Worried about Mom
Ki Hyongdo (1960-1989)
My mom, gone to a market
With thirty bunches of radishes on her head,
Does not return; it’s long been since the sun withered.
Placed like cold rice in the room,
However slow I do my homework,
Mom doesn’t return. Trudge, trudge, footsteps like a cabbage leaf—
I can’t hear. It’s dark and frightening.
A silent sound of rain through the crack of a window—
Lying on my stomach alone, I whimpered in an empty room
In the very distant past
Those days, the cold floor of my childhood,
still move me to tears
(Translated by Jido Ahn, Jan. 2016)
learn more about the poet: Ki Hyongdo (1960-1989)
열무 삼십 단을 이고
시장에 간 우리 엄마
안 오시네, 해는 시든 지 오래
나는 찬밥처럼 방에 담겨
아무리 천천히 숙제를 해도
엄마 안 오시네, 배추잎 같은 발소리 타박타박
안 들리네. 어둡고 무서워
금간 창 틈으로 고요한 빗소리
빈 방에 혼자 엎드려 훌쩍거리던
아주 먼 옛날
지금도 내 눈시울을 뜨겁게 하는
그 시절, 내 유년의 윗목
This poem appears in middle school first (7th) grade Korean textbook.
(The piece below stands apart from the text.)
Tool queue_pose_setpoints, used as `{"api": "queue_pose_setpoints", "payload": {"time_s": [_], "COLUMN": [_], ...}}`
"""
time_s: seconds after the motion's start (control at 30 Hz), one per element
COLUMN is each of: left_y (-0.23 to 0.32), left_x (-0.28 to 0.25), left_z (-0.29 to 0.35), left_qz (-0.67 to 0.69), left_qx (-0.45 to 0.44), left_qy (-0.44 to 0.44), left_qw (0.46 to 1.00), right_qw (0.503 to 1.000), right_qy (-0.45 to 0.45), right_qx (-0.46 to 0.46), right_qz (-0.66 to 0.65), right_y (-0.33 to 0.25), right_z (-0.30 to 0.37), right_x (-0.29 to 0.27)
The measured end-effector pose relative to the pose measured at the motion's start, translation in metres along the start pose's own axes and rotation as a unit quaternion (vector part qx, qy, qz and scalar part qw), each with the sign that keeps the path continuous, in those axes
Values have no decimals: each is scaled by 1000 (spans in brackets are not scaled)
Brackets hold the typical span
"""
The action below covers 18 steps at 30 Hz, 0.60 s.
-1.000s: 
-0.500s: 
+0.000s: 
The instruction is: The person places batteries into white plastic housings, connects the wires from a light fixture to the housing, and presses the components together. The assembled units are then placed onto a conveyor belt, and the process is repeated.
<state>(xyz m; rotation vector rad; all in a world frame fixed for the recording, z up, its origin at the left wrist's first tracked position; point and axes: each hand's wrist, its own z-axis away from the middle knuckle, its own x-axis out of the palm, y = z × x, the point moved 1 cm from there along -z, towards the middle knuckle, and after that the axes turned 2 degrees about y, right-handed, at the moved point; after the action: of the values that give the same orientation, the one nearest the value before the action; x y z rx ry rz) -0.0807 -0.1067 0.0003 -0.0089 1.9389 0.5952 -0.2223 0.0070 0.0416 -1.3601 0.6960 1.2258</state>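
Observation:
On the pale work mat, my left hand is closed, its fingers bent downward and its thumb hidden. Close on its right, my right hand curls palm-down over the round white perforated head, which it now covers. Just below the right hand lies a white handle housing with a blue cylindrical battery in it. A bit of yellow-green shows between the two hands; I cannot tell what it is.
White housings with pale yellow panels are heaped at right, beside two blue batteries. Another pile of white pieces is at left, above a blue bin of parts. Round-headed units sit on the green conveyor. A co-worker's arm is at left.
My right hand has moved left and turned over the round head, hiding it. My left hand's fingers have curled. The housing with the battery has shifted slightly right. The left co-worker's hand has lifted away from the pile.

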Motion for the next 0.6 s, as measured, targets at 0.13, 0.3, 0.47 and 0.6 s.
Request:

This was the hardest translation I’ve ever tried so far. I checked other people’s translations to see how they did, but their translations didn’t satisfy me either. Of course, this comes from syntactical and cultural difference between Korean / Korea and English / English speaking countries, rather than the translation ability of a translator. Line 4,6,7, transition between 6-7, 9,11 troubled me the most, and yes, that’s pretty much a half of the poem. Other lines were also challenging, although more manageable.
Most of the challenges came from syntactical difference. Although I run into this problem every time I translate any poetry, but this poem gave me much harder time than usual. Difficulty in translating Line 6 came from lack of onomatopoeias in English compared to Korean. Most of time, other translators and I replace Korean onomatopoeias with an English verb that can create a similar feeling, but I really wanted to keep this particular onomatopoeia for the poem. Line 11 was hard to difficult because of the cultural difference. There is no remotely similar word to “윗목” (witmok). If this was a prose, I could just italicize “witmok” and make a footnote, or I could even explain it in the text. But hey, this is poetry. We don’t want to lose tension of language. So, I translated it into “cold floor”. Witmok, which literally means “upper part of a floor” is where ondol (Korean traditional floor heating system) doesn’t reach in the room. The opposite is araetmok, literally meaning “lower part of a floor”. It was common to use ondol to heat up rooms until 70s or early 80s, so you will see mention of witmok and araetmok a lot in Korean literature, movies, etc. Usually, they are mentioned in a nostalgic manner, like young siblings quarreling or even fighting to sleep on witmok in winter. If you’re a foreigner and know what witmok and araetmok are, there goes a coolness point: Koreans will be wowed at your knowledge.
I actually planned to post this several days ago, but I ended up spending days thinking what to do with these lines. Still, I’m glad I had spent several days with this poem, since Gi’s poem is worth spending days and weeks.